[Items listed in a dataset]
--------------------------------
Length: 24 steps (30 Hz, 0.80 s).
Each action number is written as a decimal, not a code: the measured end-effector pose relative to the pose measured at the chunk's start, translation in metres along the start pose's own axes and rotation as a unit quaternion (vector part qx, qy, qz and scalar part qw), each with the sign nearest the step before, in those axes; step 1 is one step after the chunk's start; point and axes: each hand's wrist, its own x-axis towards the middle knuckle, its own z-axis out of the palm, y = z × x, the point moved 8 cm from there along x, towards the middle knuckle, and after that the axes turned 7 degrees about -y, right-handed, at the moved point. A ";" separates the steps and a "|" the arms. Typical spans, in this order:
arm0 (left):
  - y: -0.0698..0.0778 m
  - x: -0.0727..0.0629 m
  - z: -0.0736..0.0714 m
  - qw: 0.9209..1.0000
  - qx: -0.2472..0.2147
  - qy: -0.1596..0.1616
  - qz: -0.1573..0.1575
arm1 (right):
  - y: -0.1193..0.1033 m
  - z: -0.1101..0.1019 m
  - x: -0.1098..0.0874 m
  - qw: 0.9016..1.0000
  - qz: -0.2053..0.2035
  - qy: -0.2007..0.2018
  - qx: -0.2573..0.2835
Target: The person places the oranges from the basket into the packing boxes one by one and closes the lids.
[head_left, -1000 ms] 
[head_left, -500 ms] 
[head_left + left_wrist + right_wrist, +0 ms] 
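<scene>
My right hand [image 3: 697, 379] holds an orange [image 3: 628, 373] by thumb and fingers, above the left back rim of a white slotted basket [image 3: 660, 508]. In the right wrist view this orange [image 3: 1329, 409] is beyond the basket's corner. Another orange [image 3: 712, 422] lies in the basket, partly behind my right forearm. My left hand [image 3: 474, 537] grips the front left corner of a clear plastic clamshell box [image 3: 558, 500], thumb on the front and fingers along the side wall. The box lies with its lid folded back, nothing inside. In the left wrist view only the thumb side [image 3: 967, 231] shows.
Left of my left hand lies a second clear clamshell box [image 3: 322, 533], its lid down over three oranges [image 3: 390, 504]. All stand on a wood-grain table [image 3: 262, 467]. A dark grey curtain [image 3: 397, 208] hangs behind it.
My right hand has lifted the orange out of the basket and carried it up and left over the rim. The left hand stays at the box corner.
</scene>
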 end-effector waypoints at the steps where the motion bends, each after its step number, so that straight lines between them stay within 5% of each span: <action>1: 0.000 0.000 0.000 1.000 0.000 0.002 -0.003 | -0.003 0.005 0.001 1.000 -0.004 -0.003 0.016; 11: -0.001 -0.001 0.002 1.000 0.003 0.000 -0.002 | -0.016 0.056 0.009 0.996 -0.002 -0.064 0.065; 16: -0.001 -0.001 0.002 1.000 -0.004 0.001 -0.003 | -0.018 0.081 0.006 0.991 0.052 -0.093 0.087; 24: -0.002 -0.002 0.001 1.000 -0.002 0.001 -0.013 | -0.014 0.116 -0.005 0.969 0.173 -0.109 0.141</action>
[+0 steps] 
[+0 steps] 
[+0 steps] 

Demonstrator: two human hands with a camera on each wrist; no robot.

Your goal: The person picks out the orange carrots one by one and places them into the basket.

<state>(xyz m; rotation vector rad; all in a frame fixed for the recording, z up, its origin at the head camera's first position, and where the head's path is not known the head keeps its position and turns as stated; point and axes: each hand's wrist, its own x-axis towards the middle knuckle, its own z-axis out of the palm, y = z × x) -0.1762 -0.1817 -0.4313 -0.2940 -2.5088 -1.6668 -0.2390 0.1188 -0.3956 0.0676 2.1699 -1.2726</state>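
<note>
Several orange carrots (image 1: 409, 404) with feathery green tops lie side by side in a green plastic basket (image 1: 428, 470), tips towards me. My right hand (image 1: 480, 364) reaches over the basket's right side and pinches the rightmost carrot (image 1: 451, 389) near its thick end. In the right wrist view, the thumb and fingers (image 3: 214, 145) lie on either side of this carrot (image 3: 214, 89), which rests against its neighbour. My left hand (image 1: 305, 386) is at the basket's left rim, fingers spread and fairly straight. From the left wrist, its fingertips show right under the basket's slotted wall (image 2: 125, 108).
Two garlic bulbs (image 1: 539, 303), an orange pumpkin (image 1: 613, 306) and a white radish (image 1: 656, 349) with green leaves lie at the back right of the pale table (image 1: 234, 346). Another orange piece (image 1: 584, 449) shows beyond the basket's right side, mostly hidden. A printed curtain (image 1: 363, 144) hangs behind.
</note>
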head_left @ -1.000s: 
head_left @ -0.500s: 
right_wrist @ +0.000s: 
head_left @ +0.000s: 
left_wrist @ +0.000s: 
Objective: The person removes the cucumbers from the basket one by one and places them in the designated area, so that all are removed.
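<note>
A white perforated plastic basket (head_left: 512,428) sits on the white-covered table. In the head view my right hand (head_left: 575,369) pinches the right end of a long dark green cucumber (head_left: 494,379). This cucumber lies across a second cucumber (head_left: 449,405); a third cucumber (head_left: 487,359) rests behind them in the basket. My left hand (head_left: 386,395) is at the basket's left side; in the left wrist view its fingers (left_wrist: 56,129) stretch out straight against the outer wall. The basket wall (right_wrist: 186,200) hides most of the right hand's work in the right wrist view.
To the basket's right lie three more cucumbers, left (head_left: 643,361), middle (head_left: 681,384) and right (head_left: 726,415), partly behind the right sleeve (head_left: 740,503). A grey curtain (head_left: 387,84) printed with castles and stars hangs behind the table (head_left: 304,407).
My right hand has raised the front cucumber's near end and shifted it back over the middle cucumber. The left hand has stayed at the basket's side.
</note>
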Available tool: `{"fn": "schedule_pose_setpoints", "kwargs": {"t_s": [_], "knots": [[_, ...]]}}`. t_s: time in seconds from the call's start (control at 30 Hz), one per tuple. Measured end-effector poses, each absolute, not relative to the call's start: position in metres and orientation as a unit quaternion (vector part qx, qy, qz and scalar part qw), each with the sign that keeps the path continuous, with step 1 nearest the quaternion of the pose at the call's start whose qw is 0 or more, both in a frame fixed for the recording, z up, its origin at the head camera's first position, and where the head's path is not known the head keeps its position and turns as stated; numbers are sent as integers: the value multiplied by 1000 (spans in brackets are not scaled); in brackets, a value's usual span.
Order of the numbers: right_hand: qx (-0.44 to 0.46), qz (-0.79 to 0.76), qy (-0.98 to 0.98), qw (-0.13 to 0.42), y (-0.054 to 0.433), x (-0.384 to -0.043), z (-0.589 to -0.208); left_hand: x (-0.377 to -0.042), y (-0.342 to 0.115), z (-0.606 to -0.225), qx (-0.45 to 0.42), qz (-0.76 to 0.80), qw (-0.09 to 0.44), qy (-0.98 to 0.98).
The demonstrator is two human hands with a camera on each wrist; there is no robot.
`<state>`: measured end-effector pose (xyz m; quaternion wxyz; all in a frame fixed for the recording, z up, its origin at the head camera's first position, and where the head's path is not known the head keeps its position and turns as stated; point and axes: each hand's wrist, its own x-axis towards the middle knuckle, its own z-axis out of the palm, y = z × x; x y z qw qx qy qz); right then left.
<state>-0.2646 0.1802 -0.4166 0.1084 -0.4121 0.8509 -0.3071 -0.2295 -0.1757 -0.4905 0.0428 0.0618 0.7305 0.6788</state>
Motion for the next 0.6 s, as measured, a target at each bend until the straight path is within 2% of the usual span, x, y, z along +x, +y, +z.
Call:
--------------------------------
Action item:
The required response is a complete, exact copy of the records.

Response:
Length: 24 steps (30 Hz, 0.80 s).
Each action number is written as a decimal, not a code: the measured end-effector pose relative to the pose measured at the chunk's start, translation in metres along the start pose's own axes and rotation as a unit quaternion (vector part qx, qy, qz and scalar part qw), each with the sign nearest the step before, in those axes; step 1 is one step after the chunk's start; point and axes: each hand's wrist, its own x-axis towards the middle knuckle, its own z-axis out of the palm, y = z × x, the point moved 8 cm from there along x, towards the middle knuckle, and after that the axes turned 7 degrees about -y, right-handed, at the moved point. A ";" separates the steps and a "|" the arms. Typical spans, in this order:
arm0 (left):
  - y: -0.0698..0.0778 m
  - x: -0.0727..0.0629 m
  - z: -0.0736..0.0714 m
  - qw: 0.9209..1.0000
  - qx: -0.2472..0.2147
  - qy: -0.1596..0.1616
  - qz: -0.1573..0.1575
arm1 (right):
  - y: -0.1193..0.1033 m
  - z: -0.1101..0.1019 m
  - x: -0.1098..0.0874 m
  - qw: 0.9016..1.0000
  - qz: -0.2053..0.2035
  - qy: -0.2007..0.2018
  - qx: -0.2573..0.2835
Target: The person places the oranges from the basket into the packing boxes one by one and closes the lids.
[head_left, -1000 ms] 
[head_left, -500 ms] 
[head_left + left_wrist + right_wrist, +0 ms] 
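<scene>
My right hand [image 3: 697, 379] holds an orange [image 3: 628, 373] by thumb and fingers, above the left back rim of a white slotted basket [image 3: 660, 508]. In the right wrist view this orange [image 3: 1329, 409] is beyond the basket's corner. Another orange [image 3: 712, 422] lies in the basket, partly behind my right forearm. My left hand [image 3: 474, 537] grips the front left corner of a clear plastic clamshell box [image 3: 558, 500], thumb on the front and fingers along the side wall. The box lies with its lid folded back, nothing inside. In the left wrist view only the thumb side [image 3: 967, 231] shows.
Left of my left hand lies a second clear clamshell box [image 3: 322, 533], its lid down over three oranges [image 3: 390, 504]. All stand on a wood-grain table [image 3: 262, 467]. A dark grey curtain [image 3: 397, 208] hangs behind it.
My right hand has lifted the orange out of the basket and carried it up and left over the rim. The left hand stays at the box corner.
</scene>
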 end-effector waypoints at the steps where the motion bends, each after its step number, so that straight lines between them stay within 5% of each span: <action>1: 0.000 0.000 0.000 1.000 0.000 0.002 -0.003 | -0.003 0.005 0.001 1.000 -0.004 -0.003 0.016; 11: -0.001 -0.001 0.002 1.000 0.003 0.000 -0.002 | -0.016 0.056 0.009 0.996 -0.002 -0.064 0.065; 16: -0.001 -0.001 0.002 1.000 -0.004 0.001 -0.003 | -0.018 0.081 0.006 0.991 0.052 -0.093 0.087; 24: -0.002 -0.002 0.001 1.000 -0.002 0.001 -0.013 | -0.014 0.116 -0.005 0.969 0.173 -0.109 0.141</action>
[+0 steps] 
[+0 steps] 
[+0 steps] 

Demonstrator: two human hands with a camera on each wrist; no robot.

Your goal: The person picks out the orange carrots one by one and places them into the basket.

<state>(xyz m; rotation vector rad; all in a frame fixed for the recording, z up, its origin at the head camera's first position, and where the head's path is not known the head keeps its position and turns as stated; point and axes: each hand's wrist, its own x-axis towards the middle knuckle, its own z-axis out of the palm, y = z × x) -0.1762 -0.1817 -0.4313 -0.2940 -2.5088 -1.6668 -0.2390 0.1188 -0.3956 0.0676 2.1699 -1.2726</state>
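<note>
Several orange carrots (image 1: 409, 404) with feathery green tops lie side by side in a green plastic basket (image 1: 428, 470), tips towards me. My right hand (image 1: 480, 364) reaches over the basket's right side and pinches the rightmost carrot (image 1: 451, 389) near its thick end. In the right wrist view, the thumb and fingers (image 3: 214, 145) lie on either side of this carrot (image 3: 214, 89), which rests against its neighbour. My left hand (image 1: 305, 386) is at the basket's left rim, fingers spread and fairly straight. From the left wrist, its fingertips show right under the basket's slotted wall (image 2: 125, 108).
Two garlic bulbs (image 1: 539, 303), an orange pumpkin (image 1: 613, 306) and a white radish (image 1: 656, 349) with green leaves lie at the back right of the pale table (image 1: 234, 346). Another orange piece (image 1: 584, 449) shows beyond the basket's right side, mostly hidden. A printed curtain (image 1: 363, 144) hangs behind.
</note>
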head_left @ -1.000s: 
head_left @ -0.500s: 
right_wrist @ +0.000s: 
head_left @ +0.000s: 
left_wrist @ +0.000s: 
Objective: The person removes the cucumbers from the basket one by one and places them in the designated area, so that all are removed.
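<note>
A white perforated plastic basket (head_left: 512,428) sits on the white-covered table. In the head view my right hand (head_left: 575,369) pinches the right end of a long dark green cucumber (head_left: 494,379). This cucumber lies across a second cucumber (head_left: 449,405); a third cucumber (head_left: 487,359) rests behind them in the basket. My left hand (head_left: 386,395) is at the basket's left side; in the left wrist view its fingers (left_wrist: 56,129) stretch out straight against the outer wall. The basket wall (right_wrist: 186,200) hides most of the right hand's work in the right wrist view.
To the basket's right lie three more cucumbers, left (head_left: 643,361), middle (head_left: 681,384) and right (head_left: 726,415), partly behind the right sleeve (head_left: 740,503). A grey curtain (head_left: 387,84) printed with castles and stars hangs behind the table (head_left: 304,407).
My right hand has raised the front cucumber's near end and shifted it back over the middle cucumber. The left hand has stayed at the basket's side.
</note>
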Available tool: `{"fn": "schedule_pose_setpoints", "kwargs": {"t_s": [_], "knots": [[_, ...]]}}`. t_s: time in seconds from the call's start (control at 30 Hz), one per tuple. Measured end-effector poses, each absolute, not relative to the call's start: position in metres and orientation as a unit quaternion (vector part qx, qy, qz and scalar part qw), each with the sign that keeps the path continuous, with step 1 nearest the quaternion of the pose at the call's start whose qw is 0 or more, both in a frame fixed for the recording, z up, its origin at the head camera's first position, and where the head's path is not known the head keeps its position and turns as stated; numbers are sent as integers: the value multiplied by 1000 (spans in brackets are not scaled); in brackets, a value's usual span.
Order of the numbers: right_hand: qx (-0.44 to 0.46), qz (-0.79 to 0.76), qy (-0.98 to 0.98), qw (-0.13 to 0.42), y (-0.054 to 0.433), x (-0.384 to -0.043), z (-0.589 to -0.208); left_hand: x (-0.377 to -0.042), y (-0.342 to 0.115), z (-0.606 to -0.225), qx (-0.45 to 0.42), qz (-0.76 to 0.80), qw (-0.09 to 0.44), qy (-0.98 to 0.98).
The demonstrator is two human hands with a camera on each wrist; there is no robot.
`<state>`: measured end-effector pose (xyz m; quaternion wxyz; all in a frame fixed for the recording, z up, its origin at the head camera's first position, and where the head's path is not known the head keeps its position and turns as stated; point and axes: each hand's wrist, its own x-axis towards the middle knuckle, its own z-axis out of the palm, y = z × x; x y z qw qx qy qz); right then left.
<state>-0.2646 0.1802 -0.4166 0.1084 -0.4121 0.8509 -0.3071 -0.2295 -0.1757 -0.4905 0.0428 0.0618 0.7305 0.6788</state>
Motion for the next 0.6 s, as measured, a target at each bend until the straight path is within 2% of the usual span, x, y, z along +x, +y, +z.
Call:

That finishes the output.